Não está claro se a HBPM reduz o risco de morte fetal (risco relativo (RR) 2,58, IC 95% 0,40 a 16,62; 3 estudos; 122 participantes; evidência de baixa qualidade), desfecho perinatais adversos (RR 0,81, IC 95% 0,20 a 3,32; 2 estudos; 77 participantes; evidência de baixa qualidade), efeitos psicológicos maternos adversos (RR 1.00, IC 95% 0,07 a 14,90; 1 estudo; 40 participantes; evidência de qualidade muito baixa), mortalidade perinatal (RR 2,58, IC 95% 0,40 a 16,62; 3 estudos; 122 participantes; evidência de baixa qualidade), ou qualquer tipo de parto pré-termo (< 37 semanas) (RR 1,01, IC 95% 0,58 a 1,74; 3 estudos; 114 participantes; evidência de baixa qualidade). Não foram relatadas mortes neonatais nos estudos avaliados. Nenhum estudo apresentou dados sobre o vínculo mãe-bebê. Não encontramos evidência clara de diferença entre os grupos em relação aos outros desfechos secundários.
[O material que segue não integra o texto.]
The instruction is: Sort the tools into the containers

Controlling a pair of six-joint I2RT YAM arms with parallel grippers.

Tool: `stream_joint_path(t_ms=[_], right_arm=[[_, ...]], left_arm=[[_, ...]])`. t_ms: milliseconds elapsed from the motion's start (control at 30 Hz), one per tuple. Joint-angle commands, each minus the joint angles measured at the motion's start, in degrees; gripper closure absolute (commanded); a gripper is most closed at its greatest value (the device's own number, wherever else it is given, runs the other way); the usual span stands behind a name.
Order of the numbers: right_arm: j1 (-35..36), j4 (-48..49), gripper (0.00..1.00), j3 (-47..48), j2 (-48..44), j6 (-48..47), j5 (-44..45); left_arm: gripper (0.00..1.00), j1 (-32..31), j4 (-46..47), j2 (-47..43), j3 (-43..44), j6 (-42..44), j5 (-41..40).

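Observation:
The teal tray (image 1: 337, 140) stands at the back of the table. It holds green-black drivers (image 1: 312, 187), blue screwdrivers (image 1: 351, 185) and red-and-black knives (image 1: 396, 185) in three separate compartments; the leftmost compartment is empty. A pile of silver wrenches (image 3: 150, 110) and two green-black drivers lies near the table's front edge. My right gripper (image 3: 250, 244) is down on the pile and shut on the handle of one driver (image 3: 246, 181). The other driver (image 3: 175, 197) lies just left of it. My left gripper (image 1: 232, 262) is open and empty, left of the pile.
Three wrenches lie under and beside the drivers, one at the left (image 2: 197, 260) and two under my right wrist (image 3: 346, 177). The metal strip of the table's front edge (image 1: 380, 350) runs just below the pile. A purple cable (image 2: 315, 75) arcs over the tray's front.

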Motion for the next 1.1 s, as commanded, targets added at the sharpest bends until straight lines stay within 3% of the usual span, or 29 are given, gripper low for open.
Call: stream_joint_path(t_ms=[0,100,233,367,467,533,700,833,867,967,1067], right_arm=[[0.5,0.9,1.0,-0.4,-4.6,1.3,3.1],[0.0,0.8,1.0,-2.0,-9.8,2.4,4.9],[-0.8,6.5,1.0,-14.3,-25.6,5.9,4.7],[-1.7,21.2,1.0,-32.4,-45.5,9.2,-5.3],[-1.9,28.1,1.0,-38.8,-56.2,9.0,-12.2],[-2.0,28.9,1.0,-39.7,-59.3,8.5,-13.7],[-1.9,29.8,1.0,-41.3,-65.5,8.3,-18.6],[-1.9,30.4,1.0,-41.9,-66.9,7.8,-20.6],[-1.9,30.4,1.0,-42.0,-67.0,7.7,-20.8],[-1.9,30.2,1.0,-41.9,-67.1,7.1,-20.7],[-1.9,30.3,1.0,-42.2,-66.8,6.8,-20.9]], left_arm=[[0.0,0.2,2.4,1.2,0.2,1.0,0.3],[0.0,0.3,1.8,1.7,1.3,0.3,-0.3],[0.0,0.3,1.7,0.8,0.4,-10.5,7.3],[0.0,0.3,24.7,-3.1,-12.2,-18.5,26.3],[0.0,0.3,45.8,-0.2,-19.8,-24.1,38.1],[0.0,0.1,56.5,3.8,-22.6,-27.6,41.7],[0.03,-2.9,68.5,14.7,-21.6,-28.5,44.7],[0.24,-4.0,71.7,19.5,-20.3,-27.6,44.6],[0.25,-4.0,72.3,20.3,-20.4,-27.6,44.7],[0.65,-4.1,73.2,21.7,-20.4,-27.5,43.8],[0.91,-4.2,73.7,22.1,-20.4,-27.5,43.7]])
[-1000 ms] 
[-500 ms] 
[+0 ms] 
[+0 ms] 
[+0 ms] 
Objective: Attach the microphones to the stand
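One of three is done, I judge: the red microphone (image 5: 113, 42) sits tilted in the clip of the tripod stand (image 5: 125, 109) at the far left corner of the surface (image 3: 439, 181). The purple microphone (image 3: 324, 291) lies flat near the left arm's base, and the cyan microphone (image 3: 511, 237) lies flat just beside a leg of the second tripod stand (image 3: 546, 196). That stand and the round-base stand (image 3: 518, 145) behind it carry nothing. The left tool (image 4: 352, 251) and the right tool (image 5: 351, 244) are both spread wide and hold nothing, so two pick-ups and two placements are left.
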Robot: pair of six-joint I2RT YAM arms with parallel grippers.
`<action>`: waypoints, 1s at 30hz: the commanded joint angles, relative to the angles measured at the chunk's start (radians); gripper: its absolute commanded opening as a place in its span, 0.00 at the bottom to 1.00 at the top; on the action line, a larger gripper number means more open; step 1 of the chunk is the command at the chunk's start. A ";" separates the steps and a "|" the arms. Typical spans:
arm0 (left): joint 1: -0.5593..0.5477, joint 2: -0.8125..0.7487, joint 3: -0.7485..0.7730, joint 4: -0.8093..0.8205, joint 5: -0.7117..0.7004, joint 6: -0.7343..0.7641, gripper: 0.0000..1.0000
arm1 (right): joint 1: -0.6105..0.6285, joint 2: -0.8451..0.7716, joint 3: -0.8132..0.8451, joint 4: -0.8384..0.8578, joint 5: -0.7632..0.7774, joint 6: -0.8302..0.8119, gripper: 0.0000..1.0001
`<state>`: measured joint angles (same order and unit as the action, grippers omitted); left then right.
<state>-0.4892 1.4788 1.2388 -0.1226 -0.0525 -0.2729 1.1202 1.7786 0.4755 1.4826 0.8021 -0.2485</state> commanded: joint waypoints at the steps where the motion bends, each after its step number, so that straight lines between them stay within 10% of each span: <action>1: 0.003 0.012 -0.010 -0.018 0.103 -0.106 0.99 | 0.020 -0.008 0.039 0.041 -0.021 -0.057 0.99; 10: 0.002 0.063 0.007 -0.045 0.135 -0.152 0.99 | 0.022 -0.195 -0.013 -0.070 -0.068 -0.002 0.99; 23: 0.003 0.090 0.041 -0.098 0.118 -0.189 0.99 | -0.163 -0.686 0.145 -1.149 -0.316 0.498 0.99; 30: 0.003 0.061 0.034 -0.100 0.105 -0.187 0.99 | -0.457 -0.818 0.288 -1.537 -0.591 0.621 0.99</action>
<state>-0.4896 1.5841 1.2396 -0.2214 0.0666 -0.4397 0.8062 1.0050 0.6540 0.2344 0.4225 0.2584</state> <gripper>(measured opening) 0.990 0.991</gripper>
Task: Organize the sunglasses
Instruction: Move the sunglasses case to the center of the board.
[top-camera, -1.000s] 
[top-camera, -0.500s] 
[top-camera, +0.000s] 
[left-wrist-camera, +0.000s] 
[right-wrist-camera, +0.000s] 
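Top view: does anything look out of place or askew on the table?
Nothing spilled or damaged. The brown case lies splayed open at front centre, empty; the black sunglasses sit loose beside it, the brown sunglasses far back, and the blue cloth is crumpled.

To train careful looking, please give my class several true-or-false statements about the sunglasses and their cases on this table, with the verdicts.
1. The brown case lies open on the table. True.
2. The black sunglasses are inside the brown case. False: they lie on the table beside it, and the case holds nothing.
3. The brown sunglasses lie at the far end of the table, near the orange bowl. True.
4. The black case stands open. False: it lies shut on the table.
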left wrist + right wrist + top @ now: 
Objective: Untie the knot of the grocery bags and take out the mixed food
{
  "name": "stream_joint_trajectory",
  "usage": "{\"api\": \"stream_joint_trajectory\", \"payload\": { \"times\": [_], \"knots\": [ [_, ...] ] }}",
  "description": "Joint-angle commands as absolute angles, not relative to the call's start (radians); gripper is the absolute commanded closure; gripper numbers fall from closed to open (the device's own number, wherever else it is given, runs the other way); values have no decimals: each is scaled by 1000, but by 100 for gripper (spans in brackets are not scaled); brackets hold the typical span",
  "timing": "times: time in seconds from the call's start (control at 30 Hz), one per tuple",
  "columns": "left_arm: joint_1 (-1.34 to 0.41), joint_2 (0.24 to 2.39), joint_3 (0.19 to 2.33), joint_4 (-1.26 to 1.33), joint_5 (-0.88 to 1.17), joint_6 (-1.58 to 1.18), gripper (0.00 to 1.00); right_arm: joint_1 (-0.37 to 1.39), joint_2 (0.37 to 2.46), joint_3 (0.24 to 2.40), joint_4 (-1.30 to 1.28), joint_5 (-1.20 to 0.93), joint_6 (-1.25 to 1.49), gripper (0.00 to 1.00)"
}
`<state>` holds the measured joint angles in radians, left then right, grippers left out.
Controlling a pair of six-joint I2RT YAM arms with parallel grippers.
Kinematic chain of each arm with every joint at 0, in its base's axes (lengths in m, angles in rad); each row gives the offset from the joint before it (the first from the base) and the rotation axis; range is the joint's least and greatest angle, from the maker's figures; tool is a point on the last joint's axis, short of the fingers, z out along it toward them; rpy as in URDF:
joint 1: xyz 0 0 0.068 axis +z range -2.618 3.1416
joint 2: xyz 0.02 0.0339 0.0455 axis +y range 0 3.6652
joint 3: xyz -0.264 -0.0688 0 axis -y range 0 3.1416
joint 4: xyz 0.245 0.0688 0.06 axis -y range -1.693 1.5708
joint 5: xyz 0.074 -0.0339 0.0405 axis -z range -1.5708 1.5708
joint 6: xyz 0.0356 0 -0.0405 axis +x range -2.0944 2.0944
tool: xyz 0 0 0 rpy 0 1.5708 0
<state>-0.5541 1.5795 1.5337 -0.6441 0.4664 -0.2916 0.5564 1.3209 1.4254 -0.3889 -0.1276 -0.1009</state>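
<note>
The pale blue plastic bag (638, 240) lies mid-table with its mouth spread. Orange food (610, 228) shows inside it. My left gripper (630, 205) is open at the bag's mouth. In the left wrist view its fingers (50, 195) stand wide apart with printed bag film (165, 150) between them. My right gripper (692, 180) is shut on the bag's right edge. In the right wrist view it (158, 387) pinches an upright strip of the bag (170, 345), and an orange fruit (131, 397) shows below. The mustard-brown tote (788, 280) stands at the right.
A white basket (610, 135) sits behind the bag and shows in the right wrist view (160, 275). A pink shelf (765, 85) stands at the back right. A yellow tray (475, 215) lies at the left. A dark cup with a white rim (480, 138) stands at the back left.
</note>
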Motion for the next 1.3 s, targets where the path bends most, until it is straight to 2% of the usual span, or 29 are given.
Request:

ABD versus placebo (um ECR, 24 mulheres)

Não está claro se a ABD reduz o risco de morte fetal (RR 0,85, IC 95% 0,06 a 12,01), de morte neonatal (RR 0,29, IC 95% 0,01 a 6,38), de desfechos perinatais adversos (RR 0,28, IC 95% 0,03 a 2,34), de mortalidade perinatal, ou de qualquer tipo de parto prematuro (< 37 semanas) (ambos do último RR 0,42, IC 95% 0,04 a 4,06; todas evidências de qualidade muito baixa). Nenhum estudo avaliou efeitos psicológicos adversos na mãe ou o vínculo mãe-bebê. A ABD parece aumentar o peso ao nascer (diferença média DM 790,00 g, IC 95% 295,03 a 1284,97 g) quando comparado ao placebo. Porém, este resultado é muito instável devido ao tamanho amostral muito pequeno. Também não está claro se a ABD tem algum efeito sobre os outros desfechos secundários.

Outras comparações

ABD parece aumentar o peso ao nascer quando comparado a ABD + HBPM (DM -650,00 g, IC 95% -1210,33 a -89,67 g; 1 estudo; 29 bebês). O mesmo foi observado na comparação entre imunização leucocitária de terceiros versus placebo (DM 1195,00 g, IC 95% 273,35 a 2116,65 g; 1 estudo, 4 bebês). Porém, esses resultados são muito incertos devido aos tamanhos amostrais extremamente pequenos. Os efeitos das intervenções sobre os outros desfechos também são incertos.